#### Material provided:
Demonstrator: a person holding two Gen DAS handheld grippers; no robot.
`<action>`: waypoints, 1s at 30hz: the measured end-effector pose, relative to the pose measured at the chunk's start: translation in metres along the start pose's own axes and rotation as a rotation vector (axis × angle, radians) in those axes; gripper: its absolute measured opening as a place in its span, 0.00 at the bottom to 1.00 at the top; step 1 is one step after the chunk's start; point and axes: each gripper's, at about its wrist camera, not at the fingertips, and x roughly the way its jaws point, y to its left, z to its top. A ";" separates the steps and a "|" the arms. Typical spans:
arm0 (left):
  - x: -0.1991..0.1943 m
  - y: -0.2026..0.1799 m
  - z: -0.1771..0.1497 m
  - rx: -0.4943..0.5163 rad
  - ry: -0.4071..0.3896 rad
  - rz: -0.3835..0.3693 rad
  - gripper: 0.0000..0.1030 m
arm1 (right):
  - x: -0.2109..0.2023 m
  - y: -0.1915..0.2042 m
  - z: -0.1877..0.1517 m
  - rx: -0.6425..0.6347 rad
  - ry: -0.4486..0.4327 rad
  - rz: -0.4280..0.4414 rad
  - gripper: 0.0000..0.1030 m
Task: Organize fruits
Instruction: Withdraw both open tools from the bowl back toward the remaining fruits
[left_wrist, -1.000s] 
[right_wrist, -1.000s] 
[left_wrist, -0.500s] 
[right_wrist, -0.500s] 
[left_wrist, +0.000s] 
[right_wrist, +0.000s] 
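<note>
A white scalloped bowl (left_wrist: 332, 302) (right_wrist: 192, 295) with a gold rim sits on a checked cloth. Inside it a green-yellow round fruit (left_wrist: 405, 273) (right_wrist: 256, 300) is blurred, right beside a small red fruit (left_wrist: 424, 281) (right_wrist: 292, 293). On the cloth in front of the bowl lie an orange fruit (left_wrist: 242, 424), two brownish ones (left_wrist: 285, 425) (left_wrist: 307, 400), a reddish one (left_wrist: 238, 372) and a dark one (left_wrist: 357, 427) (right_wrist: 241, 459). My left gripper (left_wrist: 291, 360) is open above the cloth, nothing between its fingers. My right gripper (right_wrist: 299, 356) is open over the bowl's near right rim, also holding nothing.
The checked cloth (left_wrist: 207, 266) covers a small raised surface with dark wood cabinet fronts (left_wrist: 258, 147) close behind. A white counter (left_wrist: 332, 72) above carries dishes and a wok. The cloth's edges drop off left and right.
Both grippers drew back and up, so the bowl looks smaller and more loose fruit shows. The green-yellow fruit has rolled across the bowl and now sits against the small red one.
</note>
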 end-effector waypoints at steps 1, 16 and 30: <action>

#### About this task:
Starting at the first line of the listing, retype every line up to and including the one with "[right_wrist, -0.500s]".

#### Result of this task:
Demonstrator: a person holding two Gen DAS handheld grippers; no robot.
`<action>`: waypoints, 1s at 30hz: the measured end-effector pose, relative to the pose measured at the chunk's start: translation in metres along the start pose's own axes and rotation as a rotation vector (axis × angle, radians) in those axes; gripper: its absolute measured opening as a place in its span, 0.00 at the bottom to 1.00 at the top; step 1 is one step after the chunk's start; point and axes: each gripper's, at about its wrist camera, not at the fingertips, and x roughly the way its jaws point, y to its left, z to its top. A ";" separates the steps and a "|" the arms. Typical spans:
arm0 (left):
  - x: -0.1991..0.1943 m
  - y: -0.2026..0.1799 m
  - z: -0.1771..0.1497 m
  - rx: -0.4943..0.5163 rad
  - ry: -0.4071..0.3896 rad
  - rz: -0.3835..0.3693 rad
  - gripper: 0.0000..0.1030 m
arm1 (right):
  - x: -0.2109..0.2023 m
  - y: -0.1915..0.2042 m
  - z: -0.1877..0.1517 m
  - rx: -0.6425..0.6347 rad
  - ry: -0.4486..0.4327 rad
  - rz: -0.4280..0.4414 rad
  - gripper: 0.0000..0.1030 m
Task: Organize fruits
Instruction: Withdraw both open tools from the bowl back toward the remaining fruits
[left_wrist, -1.000s] 
[right_wrist, -1.000s] 
[left_wrist, -0.500s] 
[right_wrist, -0.500s] 

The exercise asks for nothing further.